IED in Kandahar Province
On August 11, 2009, Emilio Morenatti was with an Army convoy in Kandahar, Afghanistan. The award-winning, world renowned photographer for the Associated Press was in Afghanistan with an Army unit to capture the events of the war. Tragically, on this particular day, the convoy hit an IED, or Improvised Explosive Device.
As a result of the blast, Emilio suffered multiple factures at his ankle and devastating damage to his lower left leg. He was immediately taken to a Canadian Military Hospital were treating physicians and the FrontierMEDEX medical team worked together to assess the severity of his injuries. It was determined that the best course of action was to amputate the leg right below the knee.
While he was in surgery, FrontierMEDEX was already working on a plan for his continued care, knowing he would require much time for both recovery and rehabilitation. Morenatti was Spanish, but was residing in Pakistan. Because of this, FrontierMEDEX considered options of medically evacuating him to either Dubai or Spain.
Once taken off ventilation, FrontierMEDEX coordinated his medical evacuation to Dubai to a Center of Excellence medical facility. This facility had been researched and credentialed by FrontierMEDEX for its optimal standard of care. Morenatti would remain in Dubai while he stabilized. During this time, the Associated Press collaborated closely with FrontierMEDEX to craft a plan for Morenatti's rehabilitation. Wanting only the best facilities for their employee, the Associated Press insisted he be moved to Baltimore to University of Maryland Shock Trauma.
Morenatti received his prosthetic leg and remained at Shock Trauma until he was moved to the Kernan Orthopedics and Rehabilitation Hospital. While at Kernan, he completed intensive physical therapy pushing and challenging himself more than anyone had imagined someone could. Morenatti expressed a desire to be moved to the amputee clinic at Walter Reed Army Medical Center to be among his peers would had suffered similar injuries under similar circumstances. Even though Walter Reed is a military hospital, they accepted Morenatti as a patient due to the factors that had caused his injuries.

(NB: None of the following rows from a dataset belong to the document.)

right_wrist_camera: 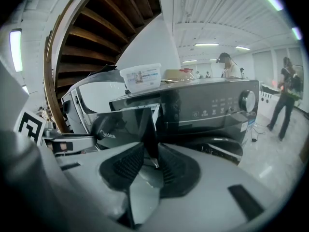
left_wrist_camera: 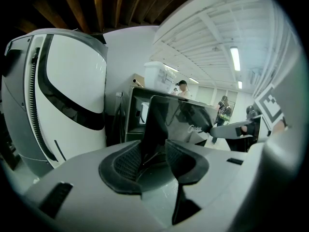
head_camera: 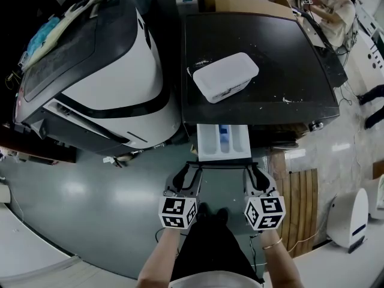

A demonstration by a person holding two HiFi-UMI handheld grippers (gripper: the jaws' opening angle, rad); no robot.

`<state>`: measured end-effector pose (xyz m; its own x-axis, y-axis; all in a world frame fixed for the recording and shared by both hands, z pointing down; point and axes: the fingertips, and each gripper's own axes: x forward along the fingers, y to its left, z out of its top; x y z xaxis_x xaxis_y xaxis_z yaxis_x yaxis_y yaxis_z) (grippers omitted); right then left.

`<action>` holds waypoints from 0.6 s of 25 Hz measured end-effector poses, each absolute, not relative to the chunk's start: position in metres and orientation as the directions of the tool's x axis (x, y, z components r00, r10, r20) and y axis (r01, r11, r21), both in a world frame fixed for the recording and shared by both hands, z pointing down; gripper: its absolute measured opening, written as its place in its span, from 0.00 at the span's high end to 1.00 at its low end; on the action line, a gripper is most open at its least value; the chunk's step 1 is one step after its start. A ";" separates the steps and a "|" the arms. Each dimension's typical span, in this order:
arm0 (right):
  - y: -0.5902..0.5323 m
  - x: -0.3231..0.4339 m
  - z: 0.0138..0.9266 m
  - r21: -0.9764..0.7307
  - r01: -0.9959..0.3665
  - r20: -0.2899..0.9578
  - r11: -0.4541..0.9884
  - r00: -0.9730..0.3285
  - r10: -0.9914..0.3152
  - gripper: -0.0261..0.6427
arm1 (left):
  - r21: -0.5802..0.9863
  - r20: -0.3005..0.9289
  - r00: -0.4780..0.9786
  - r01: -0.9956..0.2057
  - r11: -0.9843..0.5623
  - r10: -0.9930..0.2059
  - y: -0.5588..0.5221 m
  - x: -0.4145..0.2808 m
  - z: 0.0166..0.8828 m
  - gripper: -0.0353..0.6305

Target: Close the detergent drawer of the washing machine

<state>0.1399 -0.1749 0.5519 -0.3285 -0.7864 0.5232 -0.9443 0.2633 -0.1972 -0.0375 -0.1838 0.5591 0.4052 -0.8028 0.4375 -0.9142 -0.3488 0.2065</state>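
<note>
The black washing machine (head_camera: 282, 47) has its white detergent drawer (head_camera: 223, 141) pulled out towards me. The drawer's black front panel (head_camera: 225, 163) spans between my two grippers. My left gripper (head_camera: 191, 173) is at the panel's left end. In the left gripper view the panel (left_wrist_camera: 169, 117) sits between the pads, and the left gripper (left_wrist_camera: 153, 151) is shut on its edge. My right gripper (head_camera: 255, 173) is at the right end. In the right gripper view the panel's corner (right_wrist_camera: 140, 122) is pinched in the right gripper (right_wrist_camera: 150, 154).
A white lidded plastic box (head_camera: 225, 77) lies on the washer's top. A large white and black machine (head_camera: 108, 71) stands close on the left. Wooden slats (head_camera: 300, 203) and a white appliance (head_camera: 348, 218) are on the floor at the right. A person (head_camera: 336, 8) sits beyond the washer.
</note>
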 end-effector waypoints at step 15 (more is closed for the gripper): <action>-0.205 0.138 0.552 -0.199 -0.945 0.524 0.258 -0.325 -0.787 0.84 | 0.202 0.433 0.392 -0.920 -0.336 -0.812 -0.214 -0.039 0.559 0.73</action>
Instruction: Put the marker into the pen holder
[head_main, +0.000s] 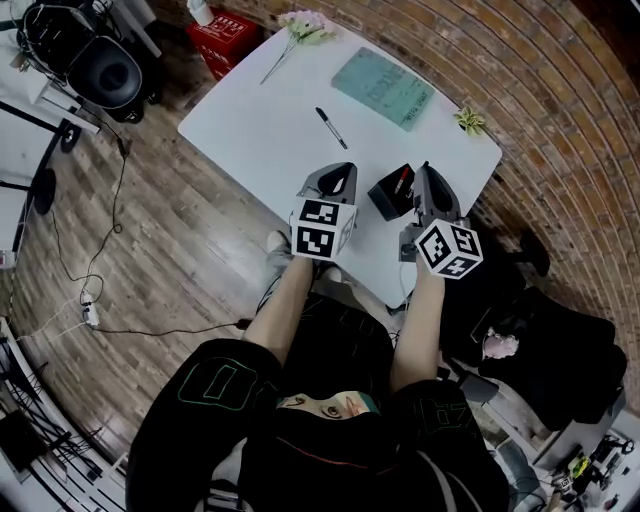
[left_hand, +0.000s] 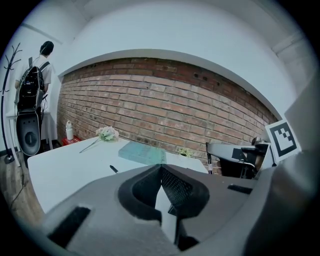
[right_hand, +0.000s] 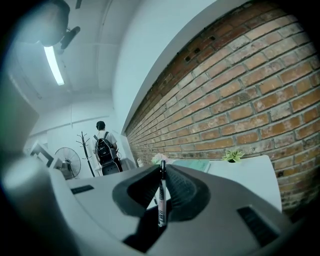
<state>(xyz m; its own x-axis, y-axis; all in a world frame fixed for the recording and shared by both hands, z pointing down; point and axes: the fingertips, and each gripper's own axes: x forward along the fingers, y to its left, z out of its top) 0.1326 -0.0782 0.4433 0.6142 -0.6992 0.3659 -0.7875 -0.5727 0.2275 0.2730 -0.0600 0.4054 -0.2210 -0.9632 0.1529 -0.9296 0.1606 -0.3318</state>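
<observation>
Nearest my lens, the right gripper (right_hand: 162, 170) has its tongs clamped on the marker (right_hand: 161, 200), which stands upright at the frame's centre, its end poking just past the tips. I judge that this grip lets it drop end-first into the pen holder (head_main: 390, 192), the black box at the head view's centre, just beside that gripper. The left gripper (left_hand: 160, 167) has its tongs closed together on nothing; I read it as idle. A second marker (head_main: 331, 127) lies loose on the white table (head_main: 250, 130), toward upper centre. The left forearm (head_main: 285, 305) and right forearm (head_main: 415, 330) reach forward side by side, with the right gripper tilted up toward the brick wall (right_hand: 250, 100).
</observation>
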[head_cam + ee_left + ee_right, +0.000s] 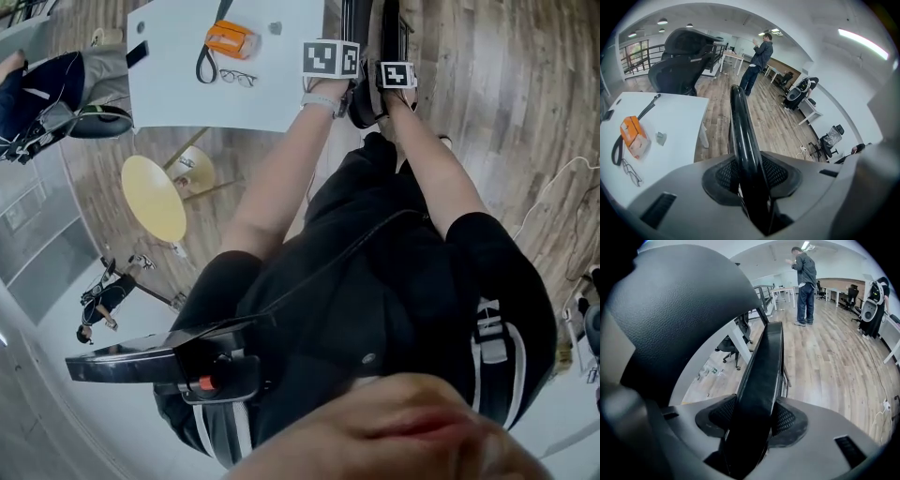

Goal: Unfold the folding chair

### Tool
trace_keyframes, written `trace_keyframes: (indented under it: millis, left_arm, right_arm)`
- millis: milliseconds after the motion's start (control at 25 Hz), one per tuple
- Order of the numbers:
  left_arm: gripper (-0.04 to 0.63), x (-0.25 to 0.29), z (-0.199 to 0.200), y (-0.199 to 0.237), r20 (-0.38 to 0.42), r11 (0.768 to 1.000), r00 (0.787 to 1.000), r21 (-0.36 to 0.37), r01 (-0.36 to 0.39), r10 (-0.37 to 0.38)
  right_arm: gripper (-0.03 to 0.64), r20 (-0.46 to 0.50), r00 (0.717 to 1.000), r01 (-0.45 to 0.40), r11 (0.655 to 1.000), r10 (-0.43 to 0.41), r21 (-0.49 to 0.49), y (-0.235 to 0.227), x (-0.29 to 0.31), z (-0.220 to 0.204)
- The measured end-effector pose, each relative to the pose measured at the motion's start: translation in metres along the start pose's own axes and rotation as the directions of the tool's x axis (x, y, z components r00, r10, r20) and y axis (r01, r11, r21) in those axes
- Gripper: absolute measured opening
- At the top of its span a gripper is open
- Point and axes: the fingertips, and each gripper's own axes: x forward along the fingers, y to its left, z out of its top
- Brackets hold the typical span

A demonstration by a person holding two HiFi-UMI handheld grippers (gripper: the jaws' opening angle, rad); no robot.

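Observation:
The folded black chair (pixel 362 28) stands upright in front of me, at the top of the head view, beside the white table (pixel 178 98). My left gripper (pixel 749 177) is shut on a glossy black frame tube (pixel 740 126) of the chair, which runs up between its pads. My right gripper (pixel 754 420) has a flat black padded panel (pixel 765 371) of the chair filling the gap between its pads, and both pads press on it. A large rounded black padded part (pixel 679 310) of the chair fills the upper left of the right gripper view. In the head view only the marker cubes (pixel 330 58) show above my forearms.
An orange box (pixel 633 136), a black strap, a pair of glasses (pixel 629 169) and a small grey piece lie on the white table. A black office chair (pixel 682 61) stands behind it. A round yellow stool (pixel 153 197) is at the left. A person (pixel 805 282) stands farther off on the wooden floor.

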Motion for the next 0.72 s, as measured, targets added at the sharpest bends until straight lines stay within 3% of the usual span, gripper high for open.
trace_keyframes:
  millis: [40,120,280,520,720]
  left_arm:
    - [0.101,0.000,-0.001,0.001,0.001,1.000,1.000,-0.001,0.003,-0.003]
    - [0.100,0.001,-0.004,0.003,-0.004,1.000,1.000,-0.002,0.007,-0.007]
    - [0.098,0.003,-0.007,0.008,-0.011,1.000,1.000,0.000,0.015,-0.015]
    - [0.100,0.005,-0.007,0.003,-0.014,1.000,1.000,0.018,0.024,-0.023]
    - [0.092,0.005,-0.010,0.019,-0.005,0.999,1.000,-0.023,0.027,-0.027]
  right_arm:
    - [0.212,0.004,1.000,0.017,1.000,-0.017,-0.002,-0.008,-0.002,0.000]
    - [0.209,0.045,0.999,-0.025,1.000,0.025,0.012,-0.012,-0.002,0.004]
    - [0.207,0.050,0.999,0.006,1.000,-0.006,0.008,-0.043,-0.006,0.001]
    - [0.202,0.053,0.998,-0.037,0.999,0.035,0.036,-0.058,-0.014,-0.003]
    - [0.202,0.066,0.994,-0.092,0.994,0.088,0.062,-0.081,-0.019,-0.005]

On March 12, 2010, Emilio Morenatti and his wife returned to Spain for good. He was able to not only walk with his prosthetic leg, but also to run with it, amazingly. These tragic events ended with the best possible success scenario due to the strength and willpower of Emilio Morenatti, the dedication of the Associated Press to getting him the best care no matter what, and the experience and expertise of FrontierMEDEX's medical team and Emergency Response Center.